A series of minor production outages at world LNG export facilities from the Gulf Coast to Australia also contributed, while strong gas demand led to a competition for supplies in recent months between buyers in Asia and Europe. It was a "tug of war" that "exposed the supply constraints facing the industry in the wake of the pandemic," Cheniere Energy Inc. Executive Vice President and Chief Commercial Officer Anatol Feygin said during a Nov. 4 earnings call.
Exporters have said high global gas prices show a need for buyers to secure LNG supplies under long-term contracts and demonstrate that there is sufficient demand to build new export facilities.
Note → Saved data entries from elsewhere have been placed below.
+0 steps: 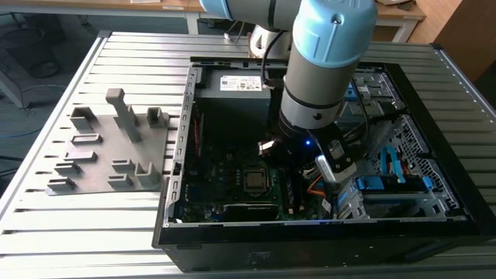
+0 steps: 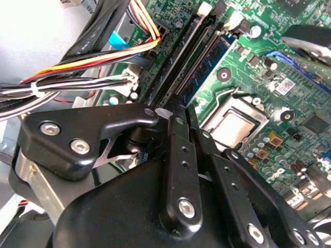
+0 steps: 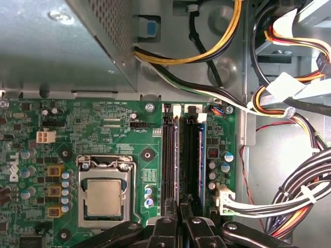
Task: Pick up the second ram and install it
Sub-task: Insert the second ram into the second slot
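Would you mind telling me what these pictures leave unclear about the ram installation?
- Both wrist views: the end effector covers the near end of the memory slots, so whether it holds the second ram is unclear.
- Exterior view: the arm hides those slots.
- First wrist view: slot latches too small to judge.

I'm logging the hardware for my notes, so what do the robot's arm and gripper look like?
The arm is a thick grey tube with rounded light-blue joint caps, and a black cable runs down along it. A black wrist section below carries a small blue light. In both wrist views the gripper is matte black, built from flat linkage bars joined with silver screws and narrowing to slim fingers.
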Available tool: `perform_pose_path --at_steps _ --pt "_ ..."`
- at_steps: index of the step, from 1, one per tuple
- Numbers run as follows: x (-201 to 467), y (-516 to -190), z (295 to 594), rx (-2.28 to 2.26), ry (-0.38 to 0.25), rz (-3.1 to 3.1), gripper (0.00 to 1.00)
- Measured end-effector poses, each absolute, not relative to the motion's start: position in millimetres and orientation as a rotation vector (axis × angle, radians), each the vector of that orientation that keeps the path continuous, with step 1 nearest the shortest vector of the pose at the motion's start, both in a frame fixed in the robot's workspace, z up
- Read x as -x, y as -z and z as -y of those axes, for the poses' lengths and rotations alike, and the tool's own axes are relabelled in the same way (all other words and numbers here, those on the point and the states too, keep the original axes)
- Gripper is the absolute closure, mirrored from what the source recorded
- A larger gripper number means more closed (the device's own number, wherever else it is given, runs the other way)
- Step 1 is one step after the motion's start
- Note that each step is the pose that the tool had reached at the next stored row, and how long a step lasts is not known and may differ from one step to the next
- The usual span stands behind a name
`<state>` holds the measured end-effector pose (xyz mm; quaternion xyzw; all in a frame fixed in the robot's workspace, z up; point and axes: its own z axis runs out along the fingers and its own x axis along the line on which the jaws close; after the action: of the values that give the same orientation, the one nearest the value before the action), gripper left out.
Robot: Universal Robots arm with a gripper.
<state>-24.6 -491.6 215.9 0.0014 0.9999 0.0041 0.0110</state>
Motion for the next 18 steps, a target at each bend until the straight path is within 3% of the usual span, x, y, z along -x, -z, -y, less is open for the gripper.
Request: perform_pose_path --at_steps 18 --pt "24.9 -206.2 489.7 -0.018 -0.012 -3.12 0.86"
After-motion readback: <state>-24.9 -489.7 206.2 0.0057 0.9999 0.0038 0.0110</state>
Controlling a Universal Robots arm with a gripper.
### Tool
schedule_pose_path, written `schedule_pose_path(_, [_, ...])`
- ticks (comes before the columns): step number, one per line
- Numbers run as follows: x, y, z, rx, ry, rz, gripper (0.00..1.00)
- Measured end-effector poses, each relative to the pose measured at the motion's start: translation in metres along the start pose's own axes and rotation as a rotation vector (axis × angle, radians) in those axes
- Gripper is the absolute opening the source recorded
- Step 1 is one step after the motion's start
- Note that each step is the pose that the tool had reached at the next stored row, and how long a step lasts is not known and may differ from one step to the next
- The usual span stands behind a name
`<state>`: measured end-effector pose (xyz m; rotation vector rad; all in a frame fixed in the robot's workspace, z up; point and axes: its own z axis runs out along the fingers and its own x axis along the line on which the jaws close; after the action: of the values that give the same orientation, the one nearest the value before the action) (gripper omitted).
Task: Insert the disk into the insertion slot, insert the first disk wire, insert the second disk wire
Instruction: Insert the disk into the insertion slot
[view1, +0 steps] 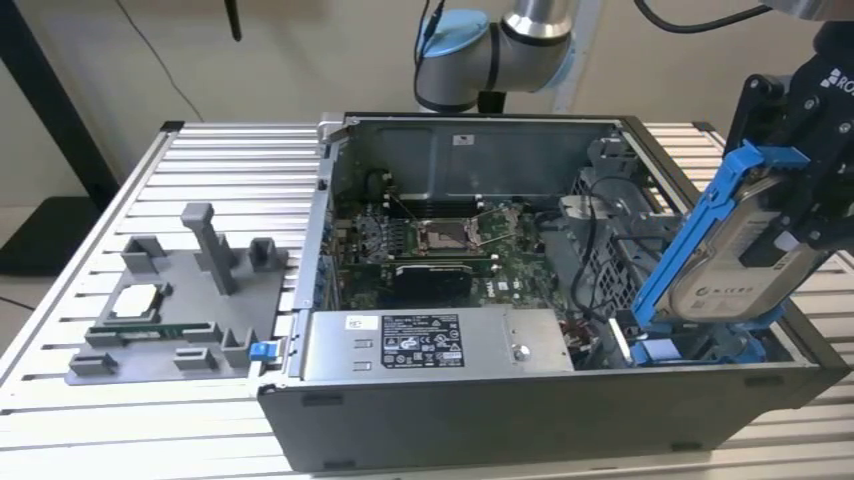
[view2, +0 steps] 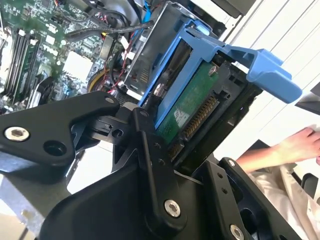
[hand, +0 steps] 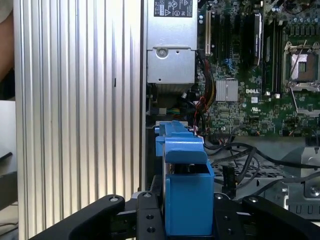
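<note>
Currently the gripper (view1: 790, 235) fingers pinch the disk (view1: 727, 268) across its blue carrier (view1: 697, 212). Disk tilted, lower end just above the insertion slot (view1: 625, 322). Judged rigid, fairly heavy, shock-sensitive; grip carrier rails, not the green circuit board (view2: 187, 107).

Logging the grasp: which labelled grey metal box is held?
The white-labelled silver-grey hard drive in the blue plastic carrier, tilted in the black gripper; the black-labelled grey power-supply box lies flat in the case.

You have a black gripper (hand: 186, 207) holding a bright blue carrier (hand: 185, 190). Its disk (view1: 731, 262) is silver-grey, white-labelled, green underneath. Beyond the gripper are a green motherboard (hand: 250, 95), a grey, black-labelled box (hand: 170, 55) and a silver ribbed table (hand: 75, 100).
</note>
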<state>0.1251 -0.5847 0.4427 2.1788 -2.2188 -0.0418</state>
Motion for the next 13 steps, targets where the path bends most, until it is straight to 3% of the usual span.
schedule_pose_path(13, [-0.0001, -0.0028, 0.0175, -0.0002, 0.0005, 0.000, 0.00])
And some U.S. developers have benefited from an uptick in contracting activity.
"If it gets to be a cold winter, prices go high and people start to blame exports for high prices, then you could see pressure for some sort of relief or some sort of mechanism that would prioritize U.S. supply over exports," Feer said. "And right now, the only real mechanism is just price."
Drillers hold the line
U.S. LNG exports are not the sole reason for the run-up in domestic prices, although the Federal Energy Regulatory Commission flagged a 21% year-over-year growth in LNG exports as a primary driver. Production impacts from Hurricane Ida, increased consumption in sectors other than the power sector and lower-than-average storage levels have all contributed.
But another critical factor is investor pressure on U.S. oil and gas companies to focus on financial discipline instead of increasing output. Major shale oil and gas drillers including EQT Corp., Chesapeake Energy Corp. and others reported a boost to their free cash flows from higher gas prices in the third quarter, but they vowed not to spend the money on production growth.
"We need more than just short-term price signals" to increase production, EQT President and CEO Toby Rice told investors during a recent earnings call. "We need to see that we've got long-term demand for our product."
In the meantime, the U.S. LNG industry faces an effort by industrial manufacturers to convince the U.S. Department of Energy to order U.S. LNG producers to limit exports to avoid winter price spikes and supply shortages. The leading U.S. LNG trade group argued that curbing exports could upend gas markets and undermine billions of dollars worth of infrastructure investments.
ClearView Energy Partners analysts described a "minimal, but non-zero, policy risk" to LNG exports in a note to clients but said DOE intervention is unlikely. Diplomatic concerns and judicial challenges could deter the White House even in the case of an acute and sustained gas shortage, the analysts said.
U.S. President Joe Biden said Nov. 10 that his economic team continues to pursue ways to reverse rising energy costs, but the administration so far has not suggested it would move to reduce U.S. LNG exports.
"There's a natural gas shortage around the world, hence the need for the United States to continue to export natural gas," White House Press Secretary Jen Psaki said Oct. 13.
S&P Global Market Intelligence and S&P Global Platts are owned by S&P Global Inc.